WHAT YOU NEED TO DO: Print the data below exactly, but only the lines from the one containing "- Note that" down to the one containing "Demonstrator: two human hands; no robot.", inclusive.

***** SUPPLIED DATA *****

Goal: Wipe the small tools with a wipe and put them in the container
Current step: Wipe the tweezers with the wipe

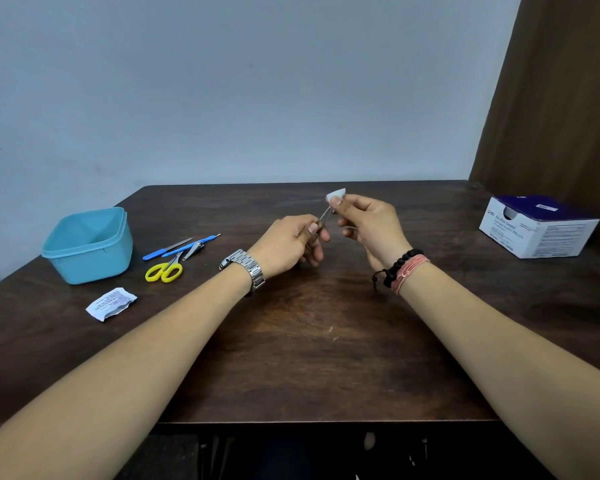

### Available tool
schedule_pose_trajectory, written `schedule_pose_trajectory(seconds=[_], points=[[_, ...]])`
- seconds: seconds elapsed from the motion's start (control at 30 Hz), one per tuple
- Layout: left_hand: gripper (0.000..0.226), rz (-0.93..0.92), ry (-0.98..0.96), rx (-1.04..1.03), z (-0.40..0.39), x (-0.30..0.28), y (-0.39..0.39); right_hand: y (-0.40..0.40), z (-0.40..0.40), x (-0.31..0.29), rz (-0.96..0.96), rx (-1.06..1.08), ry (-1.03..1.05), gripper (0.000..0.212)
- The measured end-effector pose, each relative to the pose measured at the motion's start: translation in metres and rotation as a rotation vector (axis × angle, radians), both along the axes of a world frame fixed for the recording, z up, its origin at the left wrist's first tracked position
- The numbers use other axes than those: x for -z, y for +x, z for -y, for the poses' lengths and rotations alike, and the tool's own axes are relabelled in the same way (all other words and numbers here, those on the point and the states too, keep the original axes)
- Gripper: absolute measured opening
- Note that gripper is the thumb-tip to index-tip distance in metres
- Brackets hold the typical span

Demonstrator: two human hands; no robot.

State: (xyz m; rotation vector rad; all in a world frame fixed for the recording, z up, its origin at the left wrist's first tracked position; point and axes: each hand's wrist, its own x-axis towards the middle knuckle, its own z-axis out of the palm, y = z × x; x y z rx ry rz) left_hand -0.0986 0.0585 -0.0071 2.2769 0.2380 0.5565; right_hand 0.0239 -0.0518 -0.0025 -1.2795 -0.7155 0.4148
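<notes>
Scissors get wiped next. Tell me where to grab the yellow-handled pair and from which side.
Take the yellow-handled scissors by the two yellow loops, coming from the near side with the left hand. The loops lie toward the person with bare table in front, while the closed blades point away into the cluster of blue tools and the nail clipper, so gripping there probably avoids disturbing them.

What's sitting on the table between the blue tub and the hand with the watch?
In the head view, yellow-handled scissors, nail clippers and two blue-handled tools lie between the blue container and the left hand.
</notes>
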Motion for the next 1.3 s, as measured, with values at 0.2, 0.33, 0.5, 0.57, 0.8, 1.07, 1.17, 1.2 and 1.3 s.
schedule_pose_trajectory(seconds=[0.2,0.33,0.5,0.57,0.8,1.07,1.17,1.2,1.3], points=[[0.032,0.021,-0.071,-0.007,-0.003,0.001,0.000,-0.005,-0.001,0.002,0.045,-0.098,-0.059,0.012],[0.036,-0.004,-0.210,0.055,-0.002,0.005,0.002,-0.002,0.000,-0.003,-0.051,-0.059,0.049,0.011],[0.035,0.016,-0.313,0.064,-0.004,0.007,0.004,-0.005,0.002,-0.004,-0.060,-0.034,0.104,0.003],[0.033,0.027,-0.313,0.056,-0.004,0.007,0.006,-0.004,0.003,-0.006,-0.070,0.016,0.126,0.005],[0.030,0.062,-0.136,0.040,-0.004,0.006,0.004,-0.007,0.002,-0.003,-0.001,-0.050,0.038,0.010],[0.034,0.053,-0.199,0.050,-0.001,0.003,0.003,-0.009,0.001,-0.002,0.045,-0.053,-0.013,0.008],[0.036,0.037,-0.197,0.055,0.000,0.003,0.003,-0.006,0.003,-0.005,0.022,-0.015,0.037,0.005],[0.037,0.033,-0.195,0.055,0.001,0.003,0.003,-0.005,0.003,-0.005,0.021,-0.007,0.044,0.004],[0.037,0.031,-0.195,0.044,0.001,0.003,0.003,-0.004,0.003,-0.003,0.018,-0.013,0.039,0.005]])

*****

TASK RESULT:
- Note that gripper is the thumb-tip to index-tip distance in metres
- Brackets hold the typical span

Demonstrator: two human hands; no robot.

No additional output is expected for this exercise.